:: Work request ::
Everything from the first line of the material to the line containing "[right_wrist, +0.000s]", inclusive, must be given again exactly; no pictures, and nothing past that line.

:: Information given ::
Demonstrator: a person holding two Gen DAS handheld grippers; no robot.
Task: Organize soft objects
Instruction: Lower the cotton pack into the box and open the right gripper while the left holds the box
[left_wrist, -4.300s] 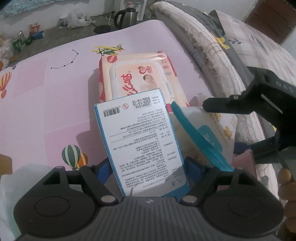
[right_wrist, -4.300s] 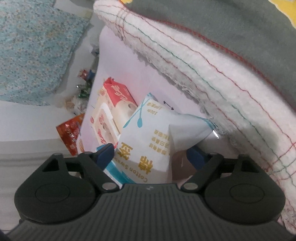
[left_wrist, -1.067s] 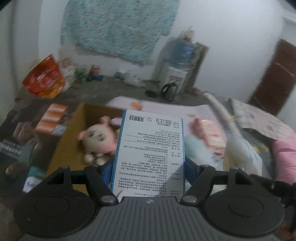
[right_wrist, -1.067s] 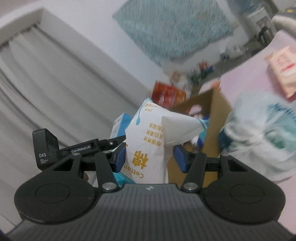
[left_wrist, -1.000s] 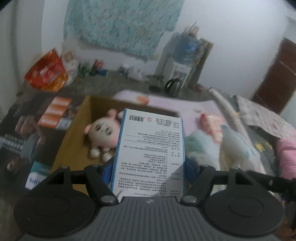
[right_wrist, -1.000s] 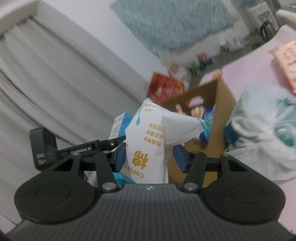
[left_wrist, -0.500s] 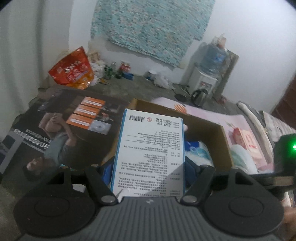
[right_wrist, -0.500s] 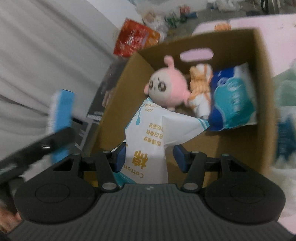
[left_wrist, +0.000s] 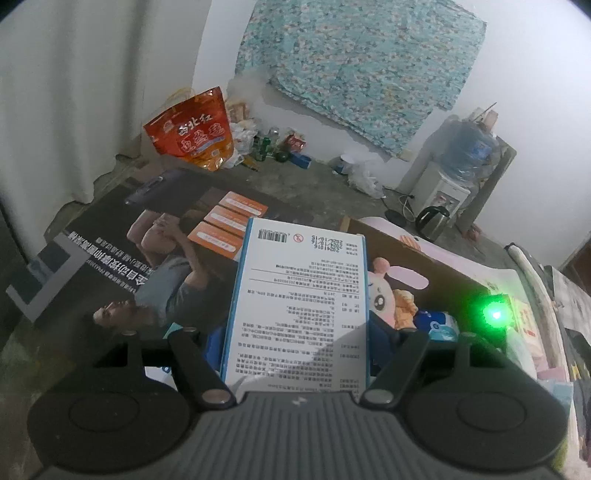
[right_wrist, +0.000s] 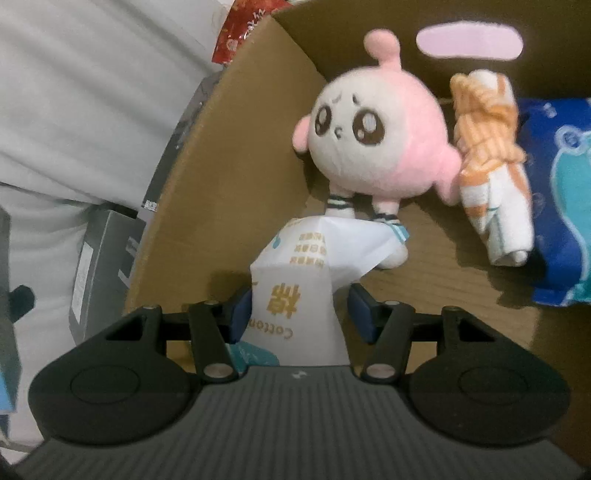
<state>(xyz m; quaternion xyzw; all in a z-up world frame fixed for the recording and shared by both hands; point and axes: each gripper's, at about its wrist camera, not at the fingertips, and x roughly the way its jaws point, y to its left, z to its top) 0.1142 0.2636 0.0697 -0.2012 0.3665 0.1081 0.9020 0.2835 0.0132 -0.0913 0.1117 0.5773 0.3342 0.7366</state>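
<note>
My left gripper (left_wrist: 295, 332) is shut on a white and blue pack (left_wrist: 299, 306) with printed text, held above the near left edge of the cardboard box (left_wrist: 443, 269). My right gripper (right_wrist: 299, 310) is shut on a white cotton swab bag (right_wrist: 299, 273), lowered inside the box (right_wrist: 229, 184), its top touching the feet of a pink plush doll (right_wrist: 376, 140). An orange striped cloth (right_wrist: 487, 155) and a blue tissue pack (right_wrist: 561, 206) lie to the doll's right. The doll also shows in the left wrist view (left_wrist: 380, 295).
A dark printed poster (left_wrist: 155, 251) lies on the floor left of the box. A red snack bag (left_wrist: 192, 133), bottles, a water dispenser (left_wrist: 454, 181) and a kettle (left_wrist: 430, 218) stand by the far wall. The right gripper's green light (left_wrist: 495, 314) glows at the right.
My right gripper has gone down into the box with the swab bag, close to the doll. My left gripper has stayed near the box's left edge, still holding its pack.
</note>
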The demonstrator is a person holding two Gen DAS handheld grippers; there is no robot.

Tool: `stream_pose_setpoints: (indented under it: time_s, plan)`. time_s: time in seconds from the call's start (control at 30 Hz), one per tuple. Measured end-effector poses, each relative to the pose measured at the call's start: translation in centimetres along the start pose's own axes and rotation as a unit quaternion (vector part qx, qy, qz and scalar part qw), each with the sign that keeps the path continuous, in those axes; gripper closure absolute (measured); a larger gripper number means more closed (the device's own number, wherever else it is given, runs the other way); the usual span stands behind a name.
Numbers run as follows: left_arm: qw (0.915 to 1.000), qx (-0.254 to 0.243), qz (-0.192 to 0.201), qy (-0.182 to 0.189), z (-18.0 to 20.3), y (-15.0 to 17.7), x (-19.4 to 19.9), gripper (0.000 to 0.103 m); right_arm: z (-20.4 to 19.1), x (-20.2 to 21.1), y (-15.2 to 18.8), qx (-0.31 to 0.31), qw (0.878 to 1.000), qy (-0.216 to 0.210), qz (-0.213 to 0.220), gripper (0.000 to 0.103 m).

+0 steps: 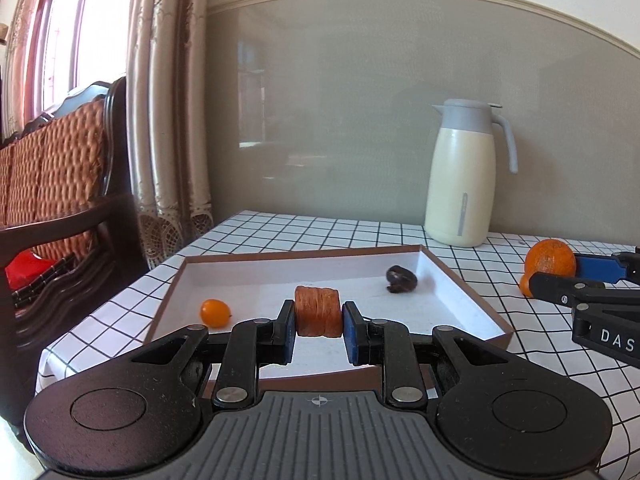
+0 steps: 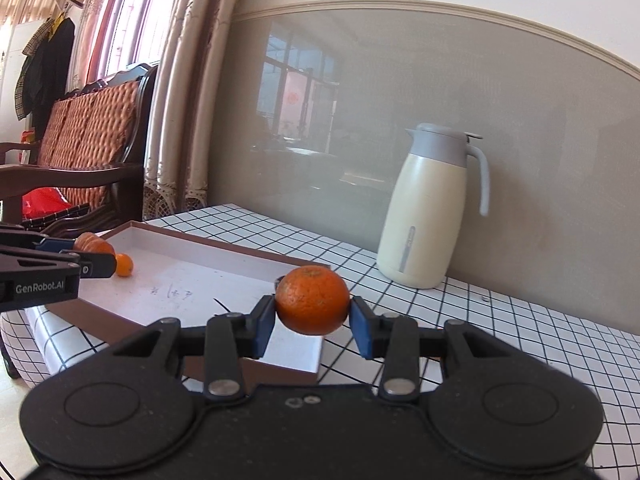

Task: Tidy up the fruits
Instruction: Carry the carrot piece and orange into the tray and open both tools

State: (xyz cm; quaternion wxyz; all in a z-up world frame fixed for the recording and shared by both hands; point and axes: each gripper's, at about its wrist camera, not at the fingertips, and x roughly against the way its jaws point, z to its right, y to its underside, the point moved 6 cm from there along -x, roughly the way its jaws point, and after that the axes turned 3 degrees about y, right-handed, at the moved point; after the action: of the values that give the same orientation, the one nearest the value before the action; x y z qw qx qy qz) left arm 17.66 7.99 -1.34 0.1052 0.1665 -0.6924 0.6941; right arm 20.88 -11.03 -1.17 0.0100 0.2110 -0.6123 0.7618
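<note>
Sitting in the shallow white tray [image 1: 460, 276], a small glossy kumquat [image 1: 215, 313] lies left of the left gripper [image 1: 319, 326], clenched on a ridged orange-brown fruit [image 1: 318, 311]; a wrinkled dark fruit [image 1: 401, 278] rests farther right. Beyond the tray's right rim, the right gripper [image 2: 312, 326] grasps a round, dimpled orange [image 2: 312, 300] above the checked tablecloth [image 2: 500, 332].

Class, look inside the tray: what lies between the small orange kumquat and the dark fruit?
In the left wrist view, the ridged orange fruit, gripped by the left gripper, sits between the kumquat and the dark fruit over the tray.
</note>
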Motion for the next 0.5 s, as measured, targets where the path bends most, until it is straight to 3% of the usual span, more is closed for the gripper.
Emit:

:: Result ::
Demonstrator: a person holding two Gen DAS handheld grippers; no robot.
Task: Organize soft objects
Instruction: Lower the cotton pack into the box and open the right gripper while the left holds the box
[left_wrist, -4.300s] 
[right_wrist, -4.300s] 
[left_wrist, -1.067s] 
[right_wrist, -1.067s] 
[left_wrist, -1.000s] 
[right_wrist, -1.000s] 
[left_wrist, -0.500s] 
[right_wrist, -0.500s] 
[left_wrist, +0.000s] 
[right_wrist, +0.000s] 

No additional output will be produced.